Member of the Legislative Assembly of Minas Gerais
- In office 1 January 2003 – 17 April 2021

Personal details
- Born: 24 March 1953 Uberlândia, Fourth Brazilian Republic
- Died: 17 April 2021 (aged 68) Uberlândia, Brazil
- Political party: PSDB

= Luiz Humberto Carneiro =

Brazilian politician (1953–2021)

Luiz Humberto Carneiro (24 March 1953 – 17 April 2021) was a Brazilian politician and farmer. A member of the Brazilian Social Democracy Party (PSDB), he served on the Legislative Assembly of Minas Gerais from 2003 to 2021.

==Biography==
Born in Uberlândia, Carneiro grew up in a family of farmers, a profession which he continued. His public life began in 1990 when he joined the Rural Union of Uberlândia, of which he was president until 1998. He served as Municipal Secretary of Agriculture of Uberlândia from 1991 to 1995 and Municipal Secretary of Housing from 1995 to 1999.
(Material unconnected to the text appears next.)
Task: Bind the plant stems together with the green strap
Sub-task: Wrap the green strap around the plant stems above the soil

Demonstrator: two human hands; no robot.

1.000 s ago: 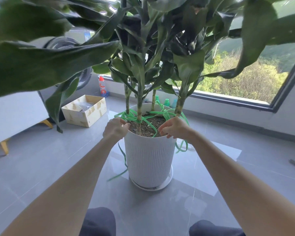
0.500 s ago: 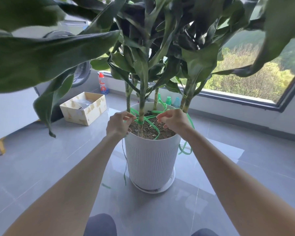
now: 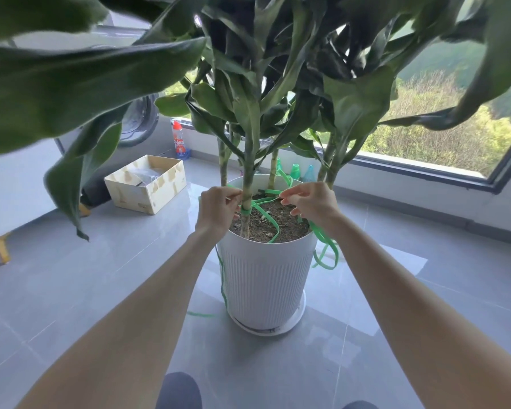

Carneiro was elected to the Legislative Assembly of Minas Gerais in 2002 and re-elected in 2006 and 2010. In 2005, he was chosen to lead the PSDB in the Legislative Assembly, continuously being re-elected to the position until 2010. He also led the block of support for former Minas Gerais Governor Aécio Neves. He then supported the next Governor, Antônio Anastasia.

In 2012, Carneiro ran for Mayor of Uberlândia, but was defeated by Workers' Party candidate Gilmar Machado, who received 68.72% of the vote.

Luiz Humberto Carneiro died of COVID-19 in Uberlândia on 17 April 2021, at the age of 68.